The National Restaurant Association says science has yet to prove restaurants spread COVID, and urged governors to help the industry survive.

The National Restaurant Association is pushing back on governors’ re-closings of restaurant dining rooms, arguing in a letter sent to a group representing the state chiefs that there is no scientific evidence linking eating places to the current surge in new coronavirus infections.

The communication, addressed to the National Governors Association (NGA), urges the chief executives to accommodate restaurants’ ability to serve customers safely and not strangle the industry with “blunt-force” closings and other crippling operational restrictions.

“We continue to support aggressive steps to protect the nation’s public health,” wrote Tom Bene, CEO of the association. “But there is an unfounded impression that restaurants are part of the problem, and we are suffering as a result of inconsistent, restrictive mandates. Tens of thousands of additional restaurant bankruptcies—and millions of lost jobs—are now more likely, while the science remains inconclusive on whether any health benefits will accrue.”

Many of the governors who have imposed new service restrictions have openly contested those assertions, citing such studies as a Stanford University report that identified restaurants and cafes as “super-spreaders” facilitating new coronavirus contaminations. They also note a Centers for Disease Control and Prevention study that found new COVID-19 sufferers were disproportionately likely to have eaten in a restaurant during the two weeks preceding their positive tests.

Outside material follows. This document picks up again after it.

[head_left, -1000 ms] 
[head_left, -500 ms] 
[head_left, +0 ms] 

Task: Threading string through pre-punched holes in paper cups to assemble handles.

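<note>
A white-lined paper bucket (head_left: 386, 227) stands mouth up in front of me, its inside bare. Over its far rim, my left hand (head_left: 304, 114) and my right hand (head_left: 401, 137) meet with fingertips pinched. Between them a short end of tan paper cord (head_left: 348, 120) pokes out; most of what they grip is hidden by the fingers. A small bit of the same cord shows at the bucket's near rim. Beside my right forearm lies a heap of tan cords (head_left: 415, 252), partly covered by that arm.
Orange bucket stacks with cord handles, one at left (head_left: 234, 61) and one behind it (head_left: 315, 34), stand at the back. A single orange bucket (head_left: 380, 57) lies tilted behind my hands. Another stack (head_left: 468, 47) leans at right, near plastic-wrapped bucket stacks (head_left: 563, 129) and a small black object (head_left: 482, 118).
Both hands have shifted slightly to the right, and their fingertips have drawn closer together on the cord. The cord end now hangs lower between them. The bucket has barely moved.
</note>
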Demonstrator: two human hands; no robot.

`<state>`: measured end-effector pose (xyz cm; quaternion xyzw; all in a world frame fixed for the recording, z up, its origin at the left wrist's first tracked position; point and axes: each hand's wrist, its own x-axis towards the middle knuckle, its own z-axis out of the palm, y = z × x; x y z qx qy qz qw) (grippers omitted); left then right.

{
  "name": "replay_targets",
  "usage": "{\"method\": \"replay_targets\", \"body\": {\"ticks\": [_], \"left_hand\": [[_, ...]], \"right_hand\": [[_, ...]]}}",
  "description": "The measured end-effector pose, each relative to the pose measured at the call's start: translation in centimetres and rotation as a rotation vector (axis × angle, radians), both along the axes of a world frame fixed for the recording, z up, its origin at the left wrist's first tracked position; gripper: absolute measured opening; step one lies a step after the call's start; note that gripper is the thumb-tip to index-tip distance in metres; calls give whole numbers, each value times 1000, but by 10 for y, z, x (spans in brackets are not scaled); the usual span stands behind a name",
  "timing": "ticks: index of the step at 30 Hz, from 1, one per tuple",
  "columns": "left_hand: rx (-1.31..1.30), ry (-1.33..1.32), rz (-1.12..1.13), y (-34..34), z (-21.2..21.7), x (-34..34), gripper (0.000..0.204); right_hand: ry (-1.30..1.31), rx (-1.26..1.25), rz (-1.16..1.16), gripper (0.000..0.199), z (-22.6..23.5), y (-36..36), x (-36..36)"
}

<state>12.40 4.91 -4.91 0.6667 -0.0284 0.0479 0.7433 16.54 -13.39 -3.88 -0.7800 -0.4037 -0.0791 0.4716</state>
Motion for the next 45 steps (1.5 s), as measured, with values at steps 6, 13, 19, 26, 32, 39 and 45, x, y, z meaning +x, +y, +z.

The association and some of its state affiliates have criticized those and other pieces of research as being deeply flawed. “Data tying systemic community outbreaks of COVID-19 to restaurants has yet to emerge,” wrote Bene, “but we are too commonly labeled as ‘super-spreaders,’ and have become a convenient scapegoat for reflexive shutdowns.”

Restaurants, he contended, “have become a convenient scapegoat for reflexive shutdowns.”

Bene argued in the communication to New York Gov. Andrew Cuomo, the current chairman of the NGA, that restaurants have successfully safeguarded guests and employees by following safety protocols developed by the restaurant association in collaboration with public health experts and epidemiologists.

“To date, we have not found any systemic outbreaks of COVID-19 from the hundreds of thousands of restaurants around the country that operate within the Association’s guidance and follow local public health and safety regulations,” Bene said.

In direct opposition to that assertion, Washington, Illinois, and other states have flatly cited restaurants as the most common site of coronavirus contaminations within their borders. “Don’t tell me these things don’t work and there’s no transmission within restaurants,” Washington Gov. Jay Inslee said in shutting down restaurant dining rooms within his state for four weeks.

The industry’s largest and most potent trade group asked governors to heed five recommendations in their struggle to slow the spread of COVID:

Base any new service restrictions on fact, “not hypothetical simulations of transmission.” A foundation of the Stanford study is modeling based on mobile phone use, not actual tabulation of cases or contaminations.

When restrictions are tied to a state hitting a particular danger threshold, such as the percentage of residents testing positive for COVID, specify precisely what safety threshold the state needs to hit to have the sanctions lifted.

“Restaurant operations should be treated the same as other retail establishments. Shutting down indoor dining should be considered a last option.”

If dining rooms are closed, allow restaurants to continue offering outdoor service, takeout, and delivery. Some states have suspended outdoor dining along with indoor service, saying those outside get-togethers are still gatherings where coronavirus can be spread.

Restaurants should receive as much advance notice as possible of changing regulations.

The letter follows announcements by five governors or chief health officers since late last week that restaurants will be required to suspend dining-room service in most or all of their states. California, Michigan, Washington, Oregon, and New Mexico joined Illinois, which re-shut indoor dining areas at the start of the month, and a number of cities and counties. More states are expected to discontinue indoor seating in the next few days.

“The coming weeks will challenge leaders in every state along with a restaurant industry that is struggling to remain afloat,” Bene wrote in concluding his letter. “The National Restaurant Association stands ready to work with you and your teams on policies and regulations that will enable our industry to safely serve our communities for the duration of the pandemic.”